Nothing new in rebels' truce initiative :Security Committee

SANA'A, Sept.01 (Saba) - What has been announced recently by al-Houthi rebels on what was so-called a ceasefire initiative, there is nothing new in it, an official in the Supreme Security Committee said on Tuesday.

The official pointed out that there were cease-fire conditions announced by the committee and the rebel elements should adhere to those conditions without choice to prove their good intention for peace through ending banditry and destructive acts, stopping assaults against citizens and soldiers and removing the bombs they laid in the roads.

He affirmed the government's keenness on establishing peace in the region and avoiding further bloodshed as well as speeding the efforts of development and reconstruction in some districts of Saada province and Harf Sufyan district in Amran province.

A number of social personages from Saada and other provinces were assigned to convince the rebels to return the right way and accept the peace, but they refused all these efforts that aimed to prevention of bloodshed and achieving the peace, the official added.

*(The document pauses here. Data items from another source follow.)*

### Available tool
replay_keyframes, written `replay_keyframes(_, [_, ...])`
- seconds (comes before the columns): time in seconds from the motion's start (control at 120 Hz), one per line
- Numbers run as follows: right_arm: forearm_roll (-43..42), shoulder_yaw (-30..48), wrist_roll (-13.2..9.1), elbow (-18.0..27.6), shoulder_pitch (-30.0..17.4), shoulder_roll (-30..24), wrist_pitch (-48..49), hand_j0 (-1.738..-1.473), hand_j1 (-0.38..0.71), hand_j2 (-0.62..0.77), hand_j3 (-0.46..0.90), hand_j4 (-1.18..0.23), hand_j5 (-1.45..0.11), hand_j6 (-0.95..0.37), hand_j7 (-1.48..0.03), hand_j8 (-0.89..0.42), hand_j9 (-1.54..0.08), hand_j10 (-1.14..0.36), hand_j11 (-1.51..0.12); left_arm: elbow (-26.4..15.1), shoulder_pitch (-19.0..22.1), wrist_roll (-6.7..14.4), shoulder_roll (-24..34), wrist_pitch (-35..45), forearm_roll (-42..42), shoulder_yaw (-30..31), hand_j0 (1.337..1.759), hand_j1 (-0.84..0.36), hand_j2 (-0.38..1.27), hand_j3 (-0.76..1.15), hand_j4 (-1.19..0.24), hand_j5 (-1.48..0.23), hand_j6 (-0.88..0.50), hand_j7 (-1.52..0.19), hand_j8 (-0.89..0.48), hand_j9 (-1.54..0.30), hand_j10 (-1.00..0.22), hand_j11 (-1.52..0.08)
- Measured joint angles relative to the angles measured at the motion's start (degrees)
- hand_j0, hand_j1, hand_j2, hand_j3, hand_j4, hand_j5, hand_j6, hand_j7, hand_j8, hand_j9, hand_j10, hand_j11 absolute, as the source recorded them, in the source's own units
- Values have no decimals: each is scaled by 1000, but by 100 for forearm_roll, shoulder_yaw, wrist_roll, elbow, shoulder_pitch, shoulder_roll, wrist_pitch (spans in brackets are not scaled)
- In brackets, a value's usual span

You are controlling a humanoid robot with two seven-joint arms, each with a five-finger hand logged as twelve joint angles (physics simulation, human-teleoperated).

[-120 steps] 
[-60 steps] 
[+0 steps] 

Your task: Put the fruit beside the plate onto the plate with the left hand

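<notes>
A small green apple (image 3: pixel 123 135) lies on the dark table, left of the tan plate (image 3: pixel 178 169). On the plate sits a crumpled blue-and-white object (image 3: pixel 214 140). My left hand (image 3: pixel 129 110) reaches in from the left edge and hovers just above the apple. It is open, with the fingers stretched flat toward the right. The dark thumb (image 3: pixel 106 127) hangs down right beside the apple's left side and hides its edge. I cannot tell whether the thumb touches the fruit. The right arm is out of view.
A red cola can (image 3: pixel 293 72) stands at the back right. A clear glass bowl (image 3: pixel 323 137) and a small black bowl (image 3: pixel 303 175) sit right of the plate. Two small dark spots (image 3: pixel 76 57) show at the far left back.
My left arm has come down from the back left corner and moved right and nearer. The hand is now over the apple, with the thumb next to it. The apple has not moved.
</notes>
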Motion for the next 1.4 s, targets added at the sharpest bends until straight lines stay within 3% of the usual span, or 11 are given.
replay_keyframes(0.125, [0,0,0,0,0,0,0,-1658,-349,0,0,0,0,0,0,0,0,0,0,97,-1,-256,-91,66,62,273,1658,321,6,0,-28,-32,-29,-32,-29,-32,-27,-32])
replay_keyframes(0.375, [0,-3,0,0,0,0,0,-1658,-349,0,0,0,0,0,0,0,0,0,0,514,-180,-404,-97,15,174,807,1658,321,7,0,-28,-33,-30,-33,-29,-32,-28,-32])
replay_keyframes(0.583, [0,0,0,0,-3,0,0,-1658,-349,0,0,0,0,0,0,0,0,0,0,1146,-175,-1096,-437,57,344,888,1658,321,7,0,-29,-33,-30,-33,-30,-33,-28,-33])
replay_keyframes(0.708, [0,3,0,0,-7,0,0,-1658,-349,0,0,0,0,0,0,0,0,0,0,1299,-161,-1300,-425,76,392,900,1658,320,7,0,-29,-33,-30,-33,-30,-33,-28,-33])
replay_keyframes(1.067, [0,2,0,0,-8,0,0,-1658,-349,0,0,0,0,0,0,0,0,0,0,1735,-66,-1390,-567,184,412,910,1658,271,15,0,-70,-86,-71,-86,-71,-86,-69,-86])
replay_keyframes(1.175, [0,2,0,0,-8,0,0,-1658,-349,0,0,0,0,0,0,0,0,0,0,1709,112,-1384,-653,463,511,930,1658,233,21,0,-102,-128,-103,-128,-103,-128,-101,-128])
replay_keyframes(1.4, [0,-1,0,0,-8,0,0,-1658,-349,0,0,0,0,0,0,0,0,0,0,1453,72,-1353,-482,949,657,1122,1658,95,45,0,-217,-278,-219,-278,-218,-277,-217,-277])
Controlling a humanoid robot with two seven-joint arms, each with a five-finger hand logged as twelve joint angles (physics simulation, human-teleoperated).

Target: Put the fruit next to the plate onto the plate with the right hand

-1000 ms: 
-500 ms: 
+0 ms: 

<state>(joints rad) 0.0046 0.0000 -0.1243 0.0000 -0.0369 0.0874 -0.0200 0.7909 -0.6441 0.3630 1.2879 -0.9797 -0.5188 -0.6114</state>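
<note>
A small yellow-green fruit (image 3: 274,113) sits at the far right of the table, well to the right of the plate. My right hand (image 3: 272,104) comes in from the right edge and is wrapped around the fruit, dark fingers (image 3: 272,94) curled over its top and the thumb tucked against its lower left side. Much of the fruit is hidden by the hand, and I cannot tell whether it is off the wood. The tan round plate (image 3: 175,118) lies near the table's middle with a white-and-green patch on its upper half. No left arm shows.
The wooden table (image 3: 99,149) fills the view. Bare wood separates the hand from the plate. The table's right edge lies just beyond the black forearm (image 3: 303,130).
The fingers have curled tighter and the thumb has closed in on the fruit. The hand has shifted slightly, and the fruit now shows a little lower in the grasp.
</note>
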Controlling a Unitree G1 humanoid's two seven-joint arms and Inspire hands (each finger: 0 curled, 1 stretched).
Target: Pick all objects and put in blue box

The government's truce terms are:
1- Full withdrawal from all Saada districts and eliminating all checkpoints from all roads.
2 - Coming down from mountain peaks and ending banditry and sabotaging.
3 - Giving back all military and public equipment seized during battles with the troops.
4 - Establishing the fate of six foreigners, a German family comprising of parents and three children and a Briton, who all available information suggest were kidnapped by the rebels in June.
5 - Handing over kidnapped Saada locals.
6 - Stopping interference in the local government's responsibilities.

Al- Houthi rebels have been launching sporadic wars against the troops since 2004.

Since the fighting erupted in 2004, thousands of people, soldiers and insurgents have been killed in Saada, which lies close to border with Saudi Arabia, after the rebel group was founded by Shiite rebel leader Hussein al-Houthi.

Hussein, the eldest brother of the current group leader Abdul-Malik, was killed by the army in September 2004.

The Yemeni government accuses the al-Houthi group of trying to reinstall the rule of imams, which was toppled by a republican revolution in northern Yemen in 1962.